◆ To do ◆
Throughout the material, some lines may have the word "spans". Count them and give the number only.

▼▼▼

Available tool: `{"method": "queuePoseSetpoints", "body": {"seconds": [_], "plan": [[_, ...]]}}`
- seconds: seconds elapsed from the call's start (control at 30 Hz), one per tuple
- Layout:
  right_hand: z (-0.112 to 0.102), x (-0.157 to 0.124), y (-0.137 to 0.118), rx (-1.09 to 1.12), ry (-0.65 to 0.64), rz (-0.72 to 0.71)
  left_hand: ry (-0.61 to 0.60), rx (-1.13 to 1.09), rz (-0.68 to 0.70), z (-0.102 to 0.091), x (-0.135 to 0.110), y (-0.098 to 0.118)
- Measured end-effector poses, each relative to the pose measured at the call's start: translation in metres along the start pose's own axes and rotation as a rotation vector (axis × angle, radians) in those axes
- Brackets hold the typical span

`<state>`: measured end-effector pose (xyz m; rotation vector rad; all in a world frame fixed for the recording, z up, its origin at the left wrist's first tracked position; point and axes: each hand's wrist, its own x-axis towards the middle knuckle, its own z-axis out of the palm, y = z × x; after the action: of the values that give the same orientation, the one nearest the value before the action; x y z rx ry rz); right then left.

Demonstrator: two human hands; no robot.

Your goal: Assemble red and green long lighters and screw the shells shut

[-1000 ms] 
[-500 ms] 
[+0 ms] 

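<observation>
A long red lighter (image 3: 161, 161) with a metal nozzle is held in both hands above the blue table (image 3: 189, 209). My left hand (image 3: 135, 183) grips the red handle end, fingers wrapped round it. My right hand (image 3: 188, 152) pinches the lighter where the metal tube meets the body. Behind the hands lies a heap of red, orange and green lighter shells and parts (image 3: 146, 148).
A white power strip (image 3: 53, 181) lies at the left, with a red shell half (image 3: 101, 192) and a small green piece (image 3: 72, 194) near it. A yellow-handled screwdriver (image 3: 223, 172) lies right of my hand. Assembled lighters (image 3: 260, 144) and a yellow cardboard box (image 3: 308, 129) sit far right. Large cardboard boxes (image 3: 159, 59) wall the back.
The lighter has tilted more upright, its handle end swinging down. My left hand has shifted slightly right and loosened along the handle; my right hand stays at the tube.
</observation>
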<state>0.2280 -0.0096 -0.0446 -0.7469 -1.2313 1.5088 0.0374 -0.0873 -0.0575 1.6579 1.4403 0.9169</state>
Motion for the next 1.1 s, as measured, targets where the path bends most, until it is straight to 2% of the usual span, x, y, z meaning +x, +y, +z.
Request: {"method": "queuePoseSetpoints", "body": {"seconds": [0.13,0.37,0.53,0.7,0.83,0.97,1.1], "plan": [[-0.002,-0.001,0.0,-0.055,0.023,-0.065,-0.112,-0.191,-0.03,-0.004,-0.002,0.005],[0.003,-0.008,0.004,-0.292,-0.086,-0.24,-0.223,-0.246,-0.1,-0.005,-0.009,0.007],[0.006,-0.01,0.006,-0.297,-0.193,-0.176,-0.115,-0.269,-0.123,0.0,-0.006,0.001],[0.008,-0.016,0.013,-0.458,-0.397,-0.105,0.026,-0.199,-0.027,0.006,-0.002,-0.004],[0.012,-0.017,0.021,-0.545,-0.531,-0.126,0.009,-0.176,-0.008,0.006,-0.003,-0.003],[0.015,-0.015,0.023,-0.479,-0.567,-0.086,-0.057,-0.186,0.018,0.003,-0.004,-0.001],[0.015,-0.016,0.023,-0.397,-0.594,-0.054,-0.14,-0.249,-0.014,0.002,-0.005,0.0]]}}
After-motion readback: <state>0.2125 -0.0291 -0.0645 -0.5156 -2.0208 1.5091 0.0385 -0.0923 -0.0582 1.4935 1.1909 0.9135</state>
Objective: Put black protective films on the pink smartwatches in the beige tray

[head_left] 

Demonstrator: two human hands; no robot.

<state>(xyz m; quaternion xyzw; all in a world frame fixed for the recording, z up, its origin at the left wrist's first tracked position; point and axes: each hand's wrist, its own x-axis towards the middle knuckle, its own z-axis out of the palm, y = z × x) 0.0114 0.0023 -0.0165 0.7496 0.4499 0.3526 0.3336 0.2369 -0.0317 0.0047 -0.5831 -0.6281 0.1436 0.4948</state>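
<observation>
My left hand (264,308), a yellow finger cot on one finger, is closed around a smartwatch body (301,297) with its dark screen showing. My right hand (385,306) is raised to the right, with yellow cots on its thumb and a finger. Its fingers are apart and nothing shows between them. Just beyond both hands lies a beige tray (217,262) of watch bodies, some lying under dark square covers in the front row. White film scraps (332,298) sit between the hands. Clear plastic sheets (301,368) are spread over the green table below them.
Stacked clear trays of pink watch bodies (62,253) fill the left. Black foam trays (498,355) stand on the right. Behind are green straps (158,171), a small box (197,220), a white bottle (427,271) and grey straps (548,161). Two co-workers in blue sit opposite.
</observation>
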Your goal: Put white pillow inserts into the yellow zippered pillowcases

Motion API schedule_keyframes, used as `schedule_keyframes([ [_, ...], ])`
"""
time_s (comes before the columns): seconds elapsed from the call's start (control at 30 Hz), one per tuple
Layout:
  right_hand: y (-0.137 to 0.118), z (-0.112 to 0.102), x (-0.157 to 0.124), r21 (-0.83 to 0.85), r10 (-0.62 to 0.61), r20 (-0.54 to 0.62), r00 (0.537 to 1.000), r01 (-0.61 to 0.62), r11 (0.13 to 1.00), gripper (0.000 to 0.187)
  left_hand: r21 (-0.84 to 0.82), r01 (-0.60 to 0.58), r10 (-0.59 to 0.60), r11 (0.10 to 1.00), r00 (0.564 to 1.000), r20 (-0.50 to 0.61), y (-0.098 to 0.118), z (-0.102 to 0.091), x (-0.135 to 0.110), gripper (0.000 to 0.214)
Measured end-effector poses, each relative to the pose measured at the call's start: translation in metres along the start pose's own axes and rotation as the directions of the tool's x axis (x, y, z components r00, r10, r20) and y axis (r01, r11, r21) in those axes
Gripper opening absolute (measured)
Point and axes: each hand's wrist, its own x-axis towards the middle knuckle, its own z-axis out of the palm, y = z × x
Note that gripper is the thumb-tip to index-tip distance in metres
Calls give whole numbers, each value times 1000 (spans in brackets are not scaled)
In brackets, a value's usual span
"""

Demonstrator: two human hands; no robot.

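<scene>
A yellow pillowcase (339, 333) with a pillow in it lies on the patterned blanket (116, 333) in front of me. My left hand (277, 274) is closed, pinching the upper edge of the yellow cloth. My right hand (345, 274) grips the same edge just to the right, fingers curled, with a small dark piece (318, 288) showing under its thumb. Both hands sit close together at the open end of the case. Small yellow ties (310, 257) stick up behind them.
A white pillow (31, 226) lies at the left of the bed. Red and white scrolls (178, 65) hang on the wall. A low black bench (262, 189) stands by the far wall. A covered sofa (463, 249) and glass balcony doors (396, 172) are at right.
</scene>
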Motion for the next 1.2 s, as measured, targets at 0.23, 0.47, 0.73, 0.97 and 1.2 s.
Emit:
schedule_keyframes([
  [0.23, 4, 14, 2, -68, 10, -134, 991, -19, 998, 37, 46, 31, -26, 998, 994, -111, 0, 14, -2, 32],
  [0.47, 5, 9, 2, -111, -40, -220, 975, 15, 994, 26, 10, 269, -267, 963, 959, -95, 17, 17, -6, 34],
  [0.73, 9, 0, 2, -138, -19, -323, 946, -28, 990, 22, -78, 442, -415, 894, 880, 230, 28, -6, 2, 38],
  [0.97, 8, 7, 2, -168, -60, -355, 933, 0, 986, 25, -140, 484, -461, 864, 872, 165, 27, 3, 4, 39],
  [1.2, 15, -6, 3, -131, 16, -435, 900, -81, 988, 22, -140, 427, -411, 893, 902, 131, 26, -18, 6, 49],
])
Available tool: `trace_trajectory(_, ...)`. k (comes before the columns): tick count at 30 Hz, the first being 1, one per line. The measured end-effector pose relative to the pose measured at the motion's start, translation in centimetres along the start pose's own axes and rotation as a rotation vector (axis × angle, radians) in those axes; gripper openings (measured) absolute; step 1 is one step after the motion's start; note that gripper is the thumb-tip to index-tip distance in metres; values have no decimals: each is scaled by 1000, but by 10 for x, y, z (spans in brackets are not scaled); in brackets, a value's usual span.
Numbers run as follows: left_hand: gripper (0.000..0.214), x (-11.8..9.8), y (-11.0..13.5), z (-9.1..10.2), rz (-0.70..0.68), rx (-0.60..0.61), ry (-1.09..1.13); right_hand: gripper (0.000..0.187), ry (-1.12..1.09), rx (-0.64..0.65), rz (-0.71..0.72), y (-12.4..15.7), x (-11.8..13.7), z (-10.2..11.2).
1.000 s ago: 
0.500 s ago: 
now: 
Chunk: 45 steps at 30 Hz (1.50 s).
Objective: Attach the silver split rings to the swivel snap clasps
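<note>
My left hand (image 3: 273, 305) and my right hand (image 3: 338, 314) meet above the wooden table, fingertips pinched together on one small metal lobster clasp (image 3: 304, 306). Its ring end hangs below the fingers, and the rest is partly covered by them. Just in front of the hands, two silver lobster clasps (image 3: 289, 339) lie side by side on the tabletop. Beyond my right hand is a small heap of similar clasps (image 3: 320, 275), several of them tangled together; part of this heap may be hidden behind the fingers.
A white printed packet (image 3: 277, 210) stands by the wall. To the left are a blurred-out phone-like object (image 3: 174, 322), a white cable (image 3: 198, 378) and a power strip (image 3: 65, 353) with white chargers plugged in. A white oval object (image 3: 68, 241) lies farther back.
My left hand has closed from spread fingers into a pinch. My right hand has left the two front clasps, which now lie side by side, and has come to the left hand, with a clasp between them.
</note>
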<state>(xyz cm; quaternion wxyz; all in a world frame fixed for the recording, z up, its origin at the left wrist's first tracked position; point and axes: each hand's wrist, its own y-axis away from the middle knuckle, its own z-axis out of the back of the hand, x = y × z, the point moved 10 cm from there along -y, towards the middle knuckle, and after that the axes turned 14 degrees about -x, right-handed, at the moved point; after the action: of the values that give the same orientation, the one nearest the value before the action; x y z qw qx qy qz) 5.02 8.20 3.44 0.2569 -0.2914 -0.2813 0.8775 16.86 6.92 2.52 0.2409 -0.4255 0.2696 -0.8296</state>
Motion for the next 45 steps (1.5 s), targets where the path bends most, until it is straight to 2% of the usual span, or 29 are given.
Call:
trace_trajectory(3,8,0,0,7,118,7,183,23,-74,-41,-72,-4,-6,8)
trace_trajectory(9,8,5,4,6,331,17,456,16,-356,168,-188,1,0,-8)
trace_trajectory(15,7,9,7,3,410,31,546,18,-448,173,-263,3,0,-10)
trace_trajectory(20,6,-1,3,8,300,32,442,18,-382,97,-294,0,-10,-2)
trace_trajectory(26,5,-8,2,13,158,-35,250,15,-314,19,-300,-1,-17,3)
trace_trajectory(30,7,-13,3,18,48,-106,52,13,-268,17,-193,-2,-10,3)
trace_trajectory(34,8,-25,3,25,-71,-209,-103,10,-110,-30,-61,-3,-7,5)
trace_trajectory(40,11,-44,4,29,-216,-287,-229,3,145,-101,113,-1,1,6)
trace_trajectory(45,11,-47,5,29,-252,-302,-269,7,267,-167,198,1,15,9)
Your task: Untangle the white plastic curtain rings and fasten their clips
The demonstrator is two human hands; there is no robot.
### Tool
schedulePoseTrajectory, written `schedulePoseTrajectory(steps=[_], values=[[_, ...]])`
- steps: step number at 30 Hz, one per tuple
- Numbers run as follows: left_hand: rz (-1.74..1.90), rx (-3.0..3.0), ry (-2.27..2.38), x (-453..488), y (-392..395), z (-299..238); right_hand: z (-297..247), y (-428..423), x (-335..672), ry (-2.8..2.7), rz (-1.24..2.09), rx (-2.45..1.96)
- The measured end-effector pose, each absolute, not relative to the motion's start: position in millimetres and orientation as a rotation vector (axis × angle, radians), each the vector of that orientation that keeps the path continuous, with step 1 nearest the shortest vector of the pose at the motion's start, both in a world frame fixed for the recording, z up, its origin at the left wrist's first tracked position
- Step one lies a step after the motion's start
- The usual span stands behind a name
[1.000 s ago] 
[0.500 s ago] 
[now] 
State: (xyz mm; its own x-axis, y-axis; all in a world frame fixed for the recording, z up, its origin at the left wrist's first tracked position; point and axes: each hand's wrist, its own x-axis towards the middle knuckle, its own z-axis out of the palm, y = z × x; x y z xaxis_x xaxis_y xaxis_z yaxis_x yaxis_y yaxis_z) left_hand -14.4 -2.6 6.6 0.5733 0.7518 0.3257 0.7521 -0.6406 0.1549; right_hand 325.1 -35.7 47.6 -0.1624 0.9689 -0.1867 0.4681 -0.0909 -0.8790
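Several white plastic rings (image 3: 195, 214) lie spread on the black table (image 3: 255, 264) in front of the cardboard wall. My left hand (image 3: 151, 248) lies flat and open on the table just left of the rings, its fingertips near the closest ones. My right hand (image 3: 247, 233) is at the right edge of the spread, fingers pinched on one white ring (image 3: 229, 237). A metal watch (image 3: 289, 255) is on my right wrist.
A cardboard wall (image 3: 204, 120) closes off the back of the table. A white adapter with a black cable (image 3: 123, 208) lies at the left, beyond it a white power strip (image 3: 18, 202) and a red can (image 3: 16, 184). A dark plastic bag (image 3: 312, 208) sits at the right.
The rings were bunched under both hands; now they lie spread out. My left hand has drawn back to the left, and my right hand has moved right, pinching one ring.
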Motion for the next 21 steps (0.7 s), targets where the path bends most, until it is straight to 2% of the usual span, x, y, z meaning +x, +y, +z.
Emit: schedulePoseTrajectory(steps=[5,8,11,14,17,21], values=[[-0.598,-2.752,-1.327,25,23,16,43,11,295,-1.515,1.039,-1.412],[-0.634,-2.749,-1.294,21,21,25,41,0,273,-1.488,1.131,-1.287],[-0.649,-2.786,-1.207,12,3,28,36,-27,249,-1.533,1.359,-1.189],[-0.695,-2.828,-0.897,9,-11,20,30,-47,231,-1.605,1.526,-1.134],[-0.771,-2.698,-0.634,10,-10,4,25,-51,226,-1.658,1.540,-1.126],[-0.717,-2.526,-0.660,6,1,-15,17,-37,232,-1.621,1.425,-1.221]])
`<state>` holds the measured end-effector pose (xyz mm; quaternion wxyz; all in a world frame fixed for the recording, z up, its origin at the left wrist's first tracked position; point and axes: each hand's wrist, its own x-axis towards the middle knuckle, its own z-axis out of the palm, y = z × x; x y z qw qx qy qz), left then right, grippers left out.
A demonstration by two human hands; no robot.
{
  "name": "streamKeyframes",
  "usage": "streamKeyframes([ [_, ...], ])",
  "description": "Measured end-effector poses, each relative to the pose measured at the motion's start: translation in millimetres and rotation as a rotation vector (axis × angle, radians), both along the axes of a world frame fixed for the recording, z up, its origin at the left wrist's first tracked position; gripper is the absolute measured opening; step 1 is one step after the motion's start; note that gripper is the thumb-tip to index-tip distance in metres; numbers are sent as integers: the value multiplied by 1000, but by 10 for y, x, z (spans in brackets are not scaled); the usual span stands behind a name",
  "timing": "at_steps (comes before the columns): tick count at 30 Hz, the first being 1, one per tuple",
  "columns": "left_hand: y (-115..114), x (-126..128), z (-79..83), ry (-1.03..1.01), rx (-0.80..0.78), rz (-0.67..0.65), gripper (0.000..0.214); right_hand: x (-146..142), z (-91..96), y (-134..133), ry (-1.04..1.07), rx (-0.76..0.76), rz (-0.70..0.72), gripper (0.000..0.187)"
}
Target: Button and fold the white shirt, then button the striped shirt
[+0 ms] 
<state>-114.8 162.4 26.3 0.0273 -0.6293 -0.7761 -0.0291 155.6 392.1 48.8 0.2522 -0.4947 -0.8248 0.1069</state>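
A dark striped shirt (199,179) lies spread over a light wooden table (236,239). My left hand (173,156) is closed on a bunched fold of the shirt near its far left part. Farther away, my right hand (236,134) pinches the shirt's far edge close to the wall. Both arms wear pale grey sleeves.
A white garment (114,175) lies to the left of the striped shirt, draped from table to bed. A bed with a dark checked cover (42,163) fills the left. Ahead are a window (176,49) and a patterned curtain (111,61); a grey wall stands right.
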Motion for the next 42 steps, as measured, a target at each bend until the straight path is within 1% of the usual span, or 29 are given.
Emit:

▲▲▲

◆ Output for this task ◆
3